TASK DETAILS: Within the records, find every line that includes the word "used" and copy it.

GIVEN DATA:
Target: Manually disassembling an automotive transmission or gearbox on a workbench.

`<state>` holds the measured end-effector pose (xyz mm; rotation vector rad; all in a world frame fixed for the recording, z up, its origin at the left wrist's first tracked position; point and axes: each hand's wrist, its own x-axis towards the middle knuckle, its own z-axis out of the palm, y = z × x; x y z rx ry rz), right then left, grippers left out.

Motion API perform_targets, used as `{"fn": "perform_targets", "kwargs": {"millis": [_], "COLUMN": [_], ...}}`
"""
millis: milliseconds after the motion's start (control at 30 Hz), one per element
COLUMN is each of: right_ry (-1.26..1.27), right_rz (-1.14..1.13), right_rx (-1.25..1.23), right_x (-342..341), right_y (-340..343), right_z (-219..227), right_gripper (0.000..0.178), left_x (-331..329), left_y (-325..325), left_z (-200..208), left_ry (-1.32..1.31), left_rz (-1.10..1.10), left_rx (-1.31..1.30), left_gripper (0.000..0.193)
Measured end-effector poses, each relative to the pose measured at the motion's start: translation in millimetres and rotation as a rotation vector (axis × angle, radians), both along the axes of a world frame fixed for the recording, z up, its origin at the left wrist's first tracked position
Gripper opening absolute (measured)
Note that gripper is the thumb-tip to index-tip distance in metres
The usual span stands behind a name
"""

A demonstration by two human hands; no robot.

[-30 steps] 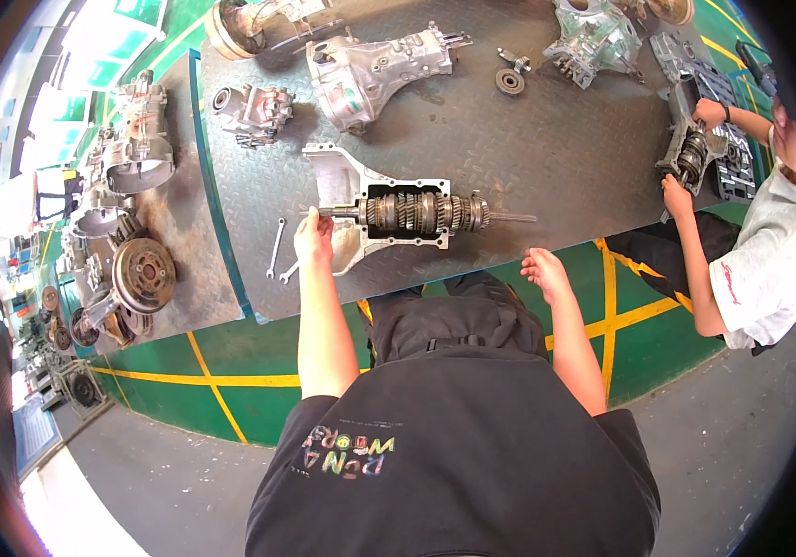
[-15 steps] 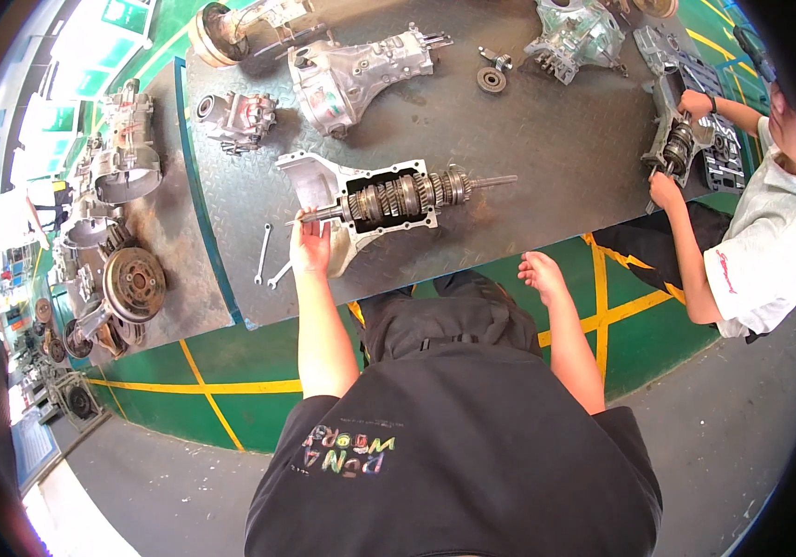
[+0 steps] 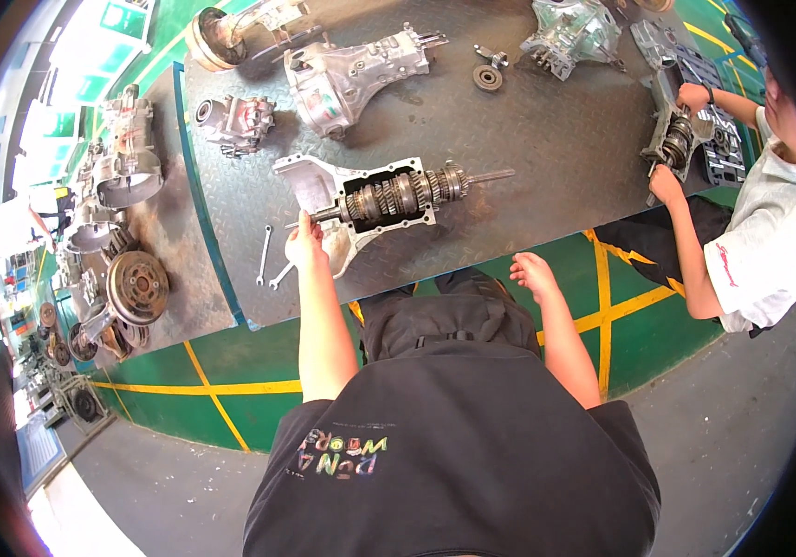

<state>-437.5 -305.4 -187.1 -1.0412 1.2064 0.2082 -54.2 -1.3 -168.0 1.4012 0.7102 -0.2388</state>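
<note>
A gearbox housing half [image 3: 310, 181] lies open on the metal-topped bench in front of me. In it rests a gear shaft [image 3: 398, 197] carrying several gears, with its long thin end reaching out to the right. My left hand [image 3: 307, 246] is closed around the shaft's left end, where it sticks out over the housing's flared part. My right hand [image 3: 533, 275] hovers off the bench's front edge, fingers loosely bent and apart, with nothing in it. Two wrenches, one an upright open-end wrench [image 3: 264, 255], lie left of my left hand.
Farther back stand a whole gearbox case [image 3: 351, 79], a smaller housing [image 3: 235, 123], a loose gear [image 3: 487, 78] and another casing [image 3: 569, 37]. On the right a co-worker [image 3: 760, 232] handles a similar gear assembly [image 3: 676, 144]. A left bench holds a rusty drum [image 3: 138, 286].
My left hand has shifted slightly up, and its fingers have closed about the shaft end. My right hand has drifted a little left. The gear shaft stays in the housing.
</note>
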Motion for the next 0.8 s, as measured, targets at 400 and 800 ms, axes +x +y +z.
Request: {"fn": "perform_targets", "kwargs": {"millis": [400,800], "right_ry": [0.019,-0.344], "right_rz": [-0.026,0.334], "right_rx": [0.013,-1.026], "right_x": [-2.6,105.2], "right_y": [0.8,-27.0], "right_z": [-7.1,45.5], "right_gripper": [0.029,0.02], "left_x": [-7.5,-7.1], "left_y": [18.0,22.5], "left_z": [-7.0,-0.7], "left_ry": [-0.077,-0.063], "left_rz": [-0.103,-0.172], "left_rx": [-0.268,-0.245], "left_gripper": [0.014,0.022]}}
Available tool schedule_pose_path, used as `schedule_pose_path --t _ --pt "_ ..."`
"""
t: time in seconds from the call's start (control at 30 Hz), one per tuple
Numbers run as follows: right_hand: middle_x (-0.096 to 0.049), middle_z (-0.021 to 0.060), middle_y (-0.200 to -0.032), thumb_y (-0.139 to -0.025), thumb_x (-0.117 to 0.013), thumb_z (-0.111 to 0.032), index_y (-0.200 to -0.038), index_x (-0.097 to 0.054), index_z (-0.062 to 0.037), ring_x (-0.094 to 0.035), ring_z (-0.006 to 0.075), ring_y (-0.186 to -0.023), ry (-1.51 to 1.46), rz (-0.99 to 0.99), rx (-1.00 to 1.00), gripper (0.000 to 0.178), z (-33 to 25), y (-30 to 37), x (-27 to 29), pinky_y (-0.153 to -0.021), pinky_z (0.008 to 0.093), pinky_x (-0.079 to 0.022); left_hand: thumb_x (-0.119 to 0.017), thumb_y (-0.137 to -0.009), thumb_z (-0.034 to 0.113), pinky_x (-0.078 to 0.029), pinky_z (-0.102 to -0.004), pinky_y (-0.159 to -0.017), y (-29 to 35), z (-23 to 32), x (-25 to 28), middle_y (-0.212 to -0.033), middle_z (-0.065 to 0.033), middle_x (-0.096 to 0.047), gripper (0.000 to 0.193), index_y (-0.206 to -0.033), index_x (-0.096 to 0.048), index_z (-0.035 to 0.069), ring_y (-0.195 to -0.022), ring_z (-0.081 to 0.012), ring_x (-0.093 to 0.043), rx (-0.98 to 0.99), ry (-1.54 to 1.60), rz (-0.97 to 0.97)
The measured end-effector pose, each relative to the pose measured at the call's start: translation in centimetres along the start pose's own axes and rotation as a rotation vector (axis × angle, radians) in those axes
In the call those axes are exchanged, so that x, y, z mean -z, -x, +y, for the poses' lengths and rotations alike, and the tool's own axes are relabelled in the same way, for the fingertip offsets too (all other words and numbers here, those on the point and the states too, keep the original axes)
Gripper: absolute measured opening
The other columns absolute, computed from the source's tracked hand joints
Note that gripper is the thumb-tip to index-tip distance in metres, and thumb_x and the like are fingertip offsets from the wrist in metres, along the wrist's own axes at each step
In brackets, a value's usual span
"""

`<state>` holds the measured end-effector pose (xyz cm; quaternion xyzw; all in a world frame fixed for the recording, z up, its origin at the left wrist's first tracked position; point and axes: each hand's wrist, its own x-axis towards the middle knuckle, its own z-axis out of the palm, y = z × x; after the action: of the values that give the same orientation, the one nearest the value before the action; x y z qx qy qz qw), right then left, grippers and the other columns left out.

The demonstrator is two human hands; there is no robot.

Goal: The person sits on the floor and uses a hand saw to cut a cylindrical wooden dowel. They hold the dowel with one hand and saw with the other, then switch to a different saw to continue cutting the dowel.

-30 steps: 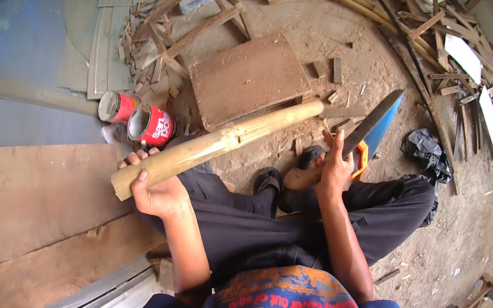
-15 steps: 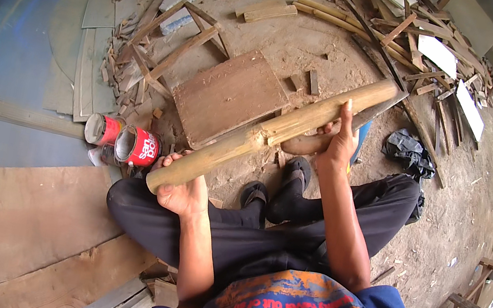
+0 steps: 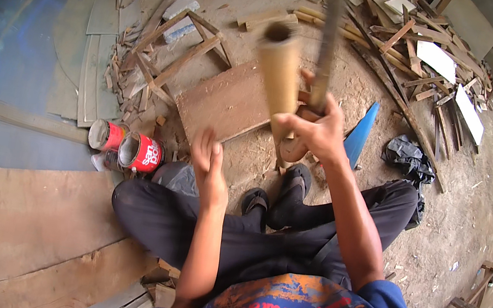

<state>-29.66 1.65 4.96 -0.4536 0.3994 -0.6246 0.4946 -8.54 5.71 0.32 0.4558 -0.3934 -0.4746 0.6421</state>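
Above the right end of the board [image 3: 220,99], the bamboo [image 3: 278,71] stands steeply tilted in the right hand [image 3: 322,131], with the thumb closed across its lower part. The same hand grips the knife [image 3: 328,40], whose dark blade points up just beside the bamboo. The left hand [image 3: 210,171] is open and empty, fingers extended, at the near side of the board. With two items in one grip, it is advisable to keep the fingers off the cutting edge, steady the bamboo from below with the free hand before turning it, and hold the blade angled away from the legs [image 3: 368,207] near the board. Appearance: the bamboo is a smooth-looking, yellow-tan tube; its upper end shows a dark, hollow opening. Blur softens the outline, so finer surface marks cannot be made out
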Motion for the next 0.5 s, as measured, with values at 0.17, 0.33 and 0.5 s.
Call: schedule_pose_path --t 0.17,0.33,0.5 --pt "-0.068 0.0118 -0.121 -0.075 -0.087 -0.006 -0.147 -0.043 0.0001 -0.063 0.0153 -0.105 0.002 -0.359 -0.108 0.084 2.2 1.4 -4.0 -0.091 0.0318 -0.055 -0.066 -0.096 0.032 -0.039 -0.0435 -0.111 -4.6 4.6 -3.1 -0.143 -0.0215 -0.047 0.071 -0.147 -0.031 -0.004 -0.133 -0.0312 -0.049 -0.399 -0.109 -0.354" --pt "-0.073 0.0106 -0.1 -0.092 -0.073 -0.014 -0.14 -0.052 -0.0024 -0.059 0.0058 -0.082 0.505 -0.258 0.244 0.054 5.7 3.0 -3.3 -0.07 0.027 -0.051 -0.07 -0.091 0.011 -0.058 -0.0398 -0.079 -4.1 3.5 0.0 -0.106 -0.0168 -0.065 0.044 -0.125 -0.045 -0.002 -0.088 -0.0259 -0.067 -0.505 -0.046 0.079" --pt "-0.072 0.0197 -0.089 -0.094 -0.057 -0.007 -0.132 -0.054 0.0008 -0.073 0.0313 -0.086 0.435 -0.234 -0.155 0.039 9.9 9.4 -2.7 -0.076 0.0404 -0.055 -0.072 -0.083 -0.002 -0.053 -0.0367 -0.083 -2.4 2.6 5.7 -0.098 -0.0076 -0.061 0.031 -0.106 -0.051 0.003 -0.086 -0.0188 -0.061 -0.347 -0.013 0.419"
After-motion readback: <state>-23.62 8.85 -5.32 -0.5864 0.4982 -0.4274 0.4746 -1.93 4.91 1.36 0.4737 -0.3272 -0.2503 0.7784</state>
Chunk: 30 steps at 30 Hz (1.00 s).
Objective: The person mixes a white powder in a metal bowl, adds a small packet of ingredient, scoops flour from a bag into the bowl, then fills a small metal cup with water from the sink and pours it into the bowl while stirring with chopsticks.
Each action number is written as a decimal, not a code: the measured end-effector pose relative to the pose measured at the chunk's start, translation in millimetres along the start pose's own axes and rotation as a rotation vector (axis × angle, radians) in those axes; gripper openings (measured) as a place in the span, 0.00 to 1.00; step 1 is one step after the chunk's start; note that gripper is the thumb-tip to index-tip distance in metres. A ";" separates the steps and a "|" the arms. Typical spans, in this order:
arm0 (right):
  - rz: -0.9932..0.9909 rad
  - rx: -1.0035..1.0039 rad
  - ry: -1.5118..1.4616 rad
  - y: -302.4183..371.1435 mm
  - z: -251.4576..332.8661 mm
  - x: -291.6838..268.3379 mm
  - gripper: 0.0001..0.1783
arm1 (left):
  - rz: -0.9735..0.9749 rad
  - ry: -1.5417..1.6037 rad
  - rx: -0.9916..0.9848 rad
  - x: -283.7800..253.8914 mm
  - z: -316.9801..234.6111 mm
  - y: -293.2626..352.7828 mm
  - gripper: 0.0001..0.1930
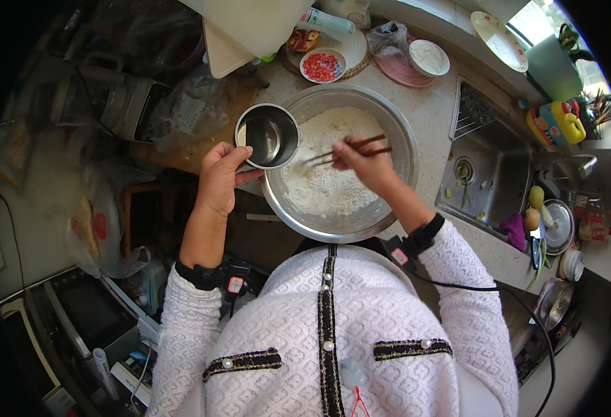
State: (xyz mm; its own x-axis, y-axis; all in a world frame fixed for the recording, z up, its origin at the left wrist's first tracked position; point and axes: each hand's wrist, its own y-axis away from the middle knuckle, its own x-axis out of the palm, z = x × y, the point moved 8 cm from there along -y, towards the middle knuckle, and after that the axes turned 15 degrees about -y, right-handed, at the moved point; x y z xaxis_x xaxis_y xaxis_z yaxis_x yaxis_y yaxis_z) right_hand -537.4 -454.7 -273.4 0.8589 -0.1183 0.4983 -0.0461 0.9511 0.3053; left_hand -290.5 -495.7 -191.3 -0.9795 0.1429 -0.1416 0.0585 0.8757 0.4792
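My left hand (223, 172) is closed on the rim of a metal cup (267, 132), thumb over the edge, held above the left side of a big steel bowl (404, 149). A little liquid seems to lie in the cup, though glare makes this uncertain. White flour (330, 191) covers the bottom of the bowl. In my right hand (362, 161) is a pair of dark chopsticks (375, 141), fingers wrapped round them. Their lower ends reach into the flour left of the hand, somewhat blurred.
Behind the bowl stand a small dish of red seeds (323, 66), a cut pomegranate (303, 39) and a bowl of white powder (428, 58). To the right is a steel sink (490, 184) with scraps. Clear plastic bags (193, 108) lie to the left.
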 end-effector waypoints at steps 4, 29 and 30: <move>-0.109 -0.172 -0.038 -19.2 32.2 -36.1 0.12 | -0.027 -0.031 0.024 -5.9 -1.0 0.2 0.05; -0.094 -0.167 0.262 52.2 70.3 -59.1 0.14 | 0.138 -0.103 -0.009 14.0 5.0 27.1 0.08; -0.144 -0.203 0.327 54.3 78.4 -64.9 0.13 | 0.149 -0.108 -0.010 16.9 5.2 28.0 0.09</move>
State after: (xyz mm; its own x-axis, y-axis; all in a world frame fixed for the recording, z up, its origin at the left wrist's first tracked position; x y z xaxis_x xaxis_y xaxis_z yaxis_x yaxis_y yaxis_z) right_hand -635.7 -417.7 -225.6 0.9676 -0.1887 0.1677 0.1602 0.9723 0.1700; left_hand -304.5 -466.4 -184.7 -0.9338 0.3197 -0.1607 0.1987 0.8369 0.5100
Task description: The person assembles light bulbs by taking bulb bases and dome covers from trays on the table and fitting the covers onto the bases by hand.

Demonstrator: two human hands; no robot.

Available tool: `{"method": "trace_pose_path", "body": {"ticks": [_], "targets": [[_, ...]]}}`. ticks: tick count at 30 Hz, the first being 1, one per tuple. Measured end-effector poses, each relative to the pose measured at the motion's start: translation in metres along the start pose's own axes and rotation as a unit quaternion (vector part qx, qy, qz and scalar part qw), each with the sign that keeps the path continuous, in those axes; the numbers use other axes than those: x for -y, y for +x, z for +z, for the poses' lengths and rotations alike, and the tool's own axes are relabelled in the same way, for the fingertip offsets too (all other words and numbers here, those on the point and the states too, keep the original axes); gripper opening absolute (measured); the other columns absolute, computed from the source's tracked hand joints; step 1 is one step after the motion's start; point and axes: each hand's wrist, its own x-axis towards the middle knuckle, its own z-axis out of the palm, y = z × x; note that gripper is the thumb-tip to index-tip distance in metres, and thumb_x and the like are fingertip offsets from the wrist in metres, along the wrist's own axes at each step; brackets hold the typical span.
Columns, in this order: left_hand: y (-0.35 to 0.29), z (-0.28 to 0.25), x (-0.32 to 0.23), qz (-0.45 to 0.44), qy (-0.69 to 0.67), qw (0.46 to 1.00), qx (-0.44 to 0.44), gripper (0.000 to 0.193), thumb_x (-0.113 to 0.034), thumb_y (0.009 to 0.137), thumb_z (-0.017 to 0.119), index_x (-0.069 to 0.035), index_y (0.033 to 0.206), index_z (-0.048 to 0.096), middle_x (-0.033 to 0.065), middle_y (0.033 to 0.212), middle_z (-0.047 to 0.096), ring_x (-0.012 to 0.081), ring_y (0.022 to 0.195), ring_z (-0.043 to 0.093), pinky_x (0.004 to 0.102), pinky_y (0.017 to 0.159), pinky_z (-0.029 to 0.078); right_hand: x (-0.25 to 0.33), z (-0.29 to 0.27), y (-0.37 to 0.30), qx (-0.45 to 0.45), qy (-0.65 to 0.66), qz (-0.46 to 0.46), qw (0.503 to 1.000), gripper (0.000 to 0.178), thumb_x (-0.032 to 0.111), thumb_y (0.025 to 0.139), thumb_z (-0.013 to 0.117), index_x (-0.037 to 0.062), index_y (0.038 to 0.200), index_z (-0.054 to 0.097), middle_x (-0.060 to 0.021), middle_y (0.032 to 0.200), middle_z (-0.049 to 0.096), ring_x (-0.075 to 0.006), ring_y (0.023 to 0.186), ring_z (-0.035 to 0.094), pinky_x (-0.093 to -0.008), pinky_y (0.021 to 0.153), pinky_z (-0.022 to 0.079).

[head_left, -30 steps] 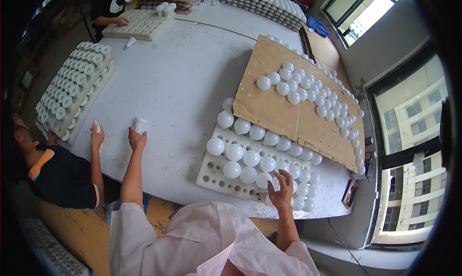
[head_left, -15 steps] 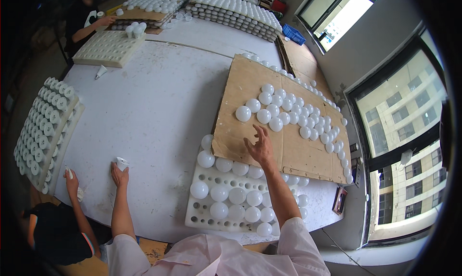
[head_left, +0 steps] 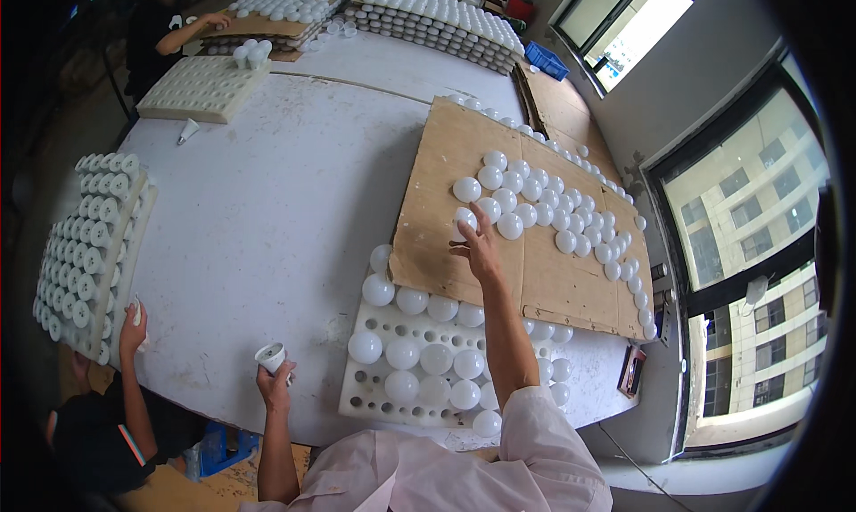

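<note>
Near the table's front edge, my left hand [head_left: 275, 385] grips a white cone-shaped bulb base [head_left: 270, 357], its wide mouth facing up. My right hand [head_left: 481, 251] has its fingers around a round white bulb cover [head_left: 464, 220] on the brown cardboard sheet [head_left: 428, 218]. A cluster of similar covers [head_left: 532, 189] spreads to the right of that hand over the cardboard. Under the sheet and sticking out toward me is a white foam tray [head_left: 360, 405] with holes, carrying more round covers [head_left: 402, 351].
Stacked trays of white bulb bases [head_left: 85, 244] stand at the left, beside a co-worker's hand [head_left: 133, 329]. Another person [head_left: 156, 44] reaches over stacks at the far left. A foam tray [head_left: 183, 88] and a loose bulb base [head_left: 188, 131] lie nearer. Windows [head_left: 740, 182] line the right.
My right hand has closed on the nearest bulb cover and shifted it slightly. My left hand has moved right and nearer to me with the bulb base. The co-worker at left has shifted toward the stacked trays.
</note>
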Motion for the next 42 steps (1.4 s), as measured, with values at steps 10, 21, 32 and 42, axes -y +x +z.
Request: {"method": "trace_pose_path", "body": {"ticks": [10,21,32,42], "targets": [[-0.101,0.098,-0.111,-0.034,0.103,0.891,0.442,0.037,-0.015,0.073,0.073,0.002,0.103,0.061,0.0092,0.091,0.067,0.0123,0.071,0.064,0.0254,0.057,0.050,-0.036,-0.034,-0.175,0.168,0.162,-0.015,0.972,0.108,0.030,0.054,0.091,0.0080,0.140,0.029,-0.0134,0.120,0.053,-0.0254,0.092,0.065,-0.0371,0.077,0.058],[-0.172,0.134,-0.106,0.032,0.189,0.795,0.576,0.051,-0.024,0.070,0.083,0.002,0.108,0.061,0.0066,0.088,0.066,0.0127,0.073,0.062,0.0285,0.066,0.052,-0.045,-0.054,-0.280,0.232,0.019,-0.087,0.969,0.083,0.014,0.055,0.088,0.0071,0.122,0.040,-0.0103,0.122,0.053,-0.0215,0.103,0.060,-0.0355,0.091,0.050],[-0.192,0.118,-0.096,0.024,0.236,0.790,0.566,0.052,-0.024,0.068,0.084,0.005,0.105,0.061,0.0081,0.083,0.067,0.0118,0.069,0.063,0.0262,0.058,0.053,-0.041,-0.052,-0.300,0.289,-0.127,-0.169,0.934,0.085,0.016,0.057,0.086,0.0075,0.130,0.044,-0.0093,0.123,0.056,-0.0230,0.110,0.056,-0.0363,0.096,0.044],[-0.189,0.107,-0.093,0.065,0.298,0.771,0.559,0.046,-0.024,0.065,0.084,0.004,0.095,0.064,0.0089,0.074,0.067,0.0111,0.061,0.061,0.0265,0.056,0.050,-0.025,-0.038,-0.300,0.360,-0.227,-0.177,0.887,0.086,0.022,0.058,0.086,0.0087,0.131,0.043,-0.0126,0.122,0.057,-0.0337,0.111,0.055,-0.0403,0.093,0.045]]}}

SOLUTION FOR THIS PROBLEM:
Motion API perform_targets, used as `{"fn": "perform_targets", "kwargs": {"millis": [_], "COLUMN": [_], ...}}`
Available tool schedule_pose_path, used as `schedule_pose_path --t _ --pt "_ ..."`

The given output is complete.